Directed by Harry Hurwitz

Expectations: Fairly high, after how surprisingly enjoyable Cinderella was.

On the general scale:
onehalfstar

On the B-movie scale:
twohalfstar


Hot off the heels of Cinderella and her snapping pussy, Charles Band was eager to recapture the audience that craved erotic musicals based on fairy tales. But instead of picking just one and running with it, he decided to lump a whole bunch into one movie. For me, this makes Fairy Tales a far less successful film as the narrative has no drive other than to take us from one scene of nudity to the next, but I guess that’s kinda the whole point in a movie like this.
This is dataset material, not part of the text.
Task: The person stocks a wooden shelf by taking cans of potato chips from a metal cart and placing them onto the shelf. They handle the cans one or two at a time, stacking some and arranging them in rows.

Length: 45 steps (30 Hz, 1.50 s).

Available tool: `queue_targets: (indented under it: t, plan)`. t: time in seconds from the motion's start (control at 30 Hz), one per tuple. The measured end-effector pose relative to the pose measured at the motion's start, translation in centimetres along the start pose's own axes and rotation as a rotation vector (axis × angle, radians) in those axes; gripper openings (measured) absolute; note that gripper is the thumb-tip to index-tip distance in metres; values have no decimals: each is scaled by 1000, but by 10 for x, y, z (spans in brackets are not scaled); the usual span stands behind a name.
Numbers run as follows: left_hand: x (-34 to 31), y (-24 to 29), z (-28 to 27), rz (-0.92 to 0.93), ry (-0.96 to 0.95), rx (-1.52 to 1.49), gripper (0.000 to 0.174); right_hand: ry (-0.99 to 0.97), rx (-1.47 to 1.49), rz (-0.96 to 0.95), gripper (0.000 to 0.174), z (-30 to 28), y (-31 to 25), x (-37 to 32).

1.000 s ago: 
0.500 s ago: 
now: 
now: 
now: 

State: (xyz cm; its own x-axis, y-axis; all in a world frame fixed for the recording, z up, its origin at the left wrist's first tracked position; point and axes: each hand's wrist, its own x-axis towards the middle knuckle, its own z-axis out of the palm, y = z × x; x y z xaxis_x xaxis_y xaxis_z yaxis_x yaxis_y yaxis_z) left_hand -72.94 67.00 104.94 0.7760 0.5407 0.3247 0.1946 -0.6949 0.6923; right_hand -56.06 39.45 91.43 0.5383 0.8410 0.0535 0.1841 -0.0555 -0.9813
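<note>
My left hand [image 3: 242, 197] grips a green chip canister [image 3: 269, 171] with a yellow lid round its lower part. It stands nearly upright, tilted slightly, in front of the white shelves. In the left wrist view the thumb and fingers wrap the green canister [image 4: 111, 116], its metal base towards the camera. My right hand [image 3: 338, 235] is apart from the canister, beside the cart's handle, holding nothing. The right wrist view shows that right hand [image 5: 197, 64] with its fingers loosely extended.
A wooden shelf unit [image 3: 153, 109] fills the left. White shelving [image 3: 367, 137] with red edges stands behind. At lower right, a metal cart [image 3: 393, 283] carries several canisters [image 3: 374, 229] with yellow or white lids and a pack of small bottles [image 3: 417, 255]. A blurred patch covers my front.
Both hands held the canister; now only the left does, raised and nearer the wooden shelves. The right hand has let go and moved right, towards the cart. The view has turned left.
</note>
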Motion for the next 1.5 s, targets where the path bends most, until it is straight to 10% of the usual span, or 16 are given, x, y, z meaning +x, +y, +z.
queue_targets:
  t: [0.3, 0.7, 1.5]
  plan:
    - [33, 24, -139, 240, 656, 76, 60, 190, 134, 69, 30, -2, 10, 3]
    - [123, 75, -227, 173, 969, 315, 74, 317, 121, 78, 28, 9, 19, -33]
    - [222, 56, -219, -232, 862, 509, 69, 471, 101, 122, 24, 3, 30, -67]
The poster and the trailer proudly display what type of movie Fairy Tales is, but as the stately opening credits played I imagined a couple of clueless parents bringing their kids along for an old-fashioned good time. “Old King Cole was a merry old soul, and this one’s going to be a lot of fun, kiddos!” I know this type of movie wouldn’t have played a general cinema in the ’70s, but just imagine! They’d storm out in a huff during the first scene when the royal doctors experts sex-perts sing the flaccid prince a song of how he must rise to the occasion and get to producing an heir by Thursday or he’ll lose his kingdom. The first nudity comes just six minutes in, but our imaginary family would be long gone by then, with lyrics ushering them out the door like, “They only make semen white and urine yellow so that you know whether you’re comin’ or goin’.”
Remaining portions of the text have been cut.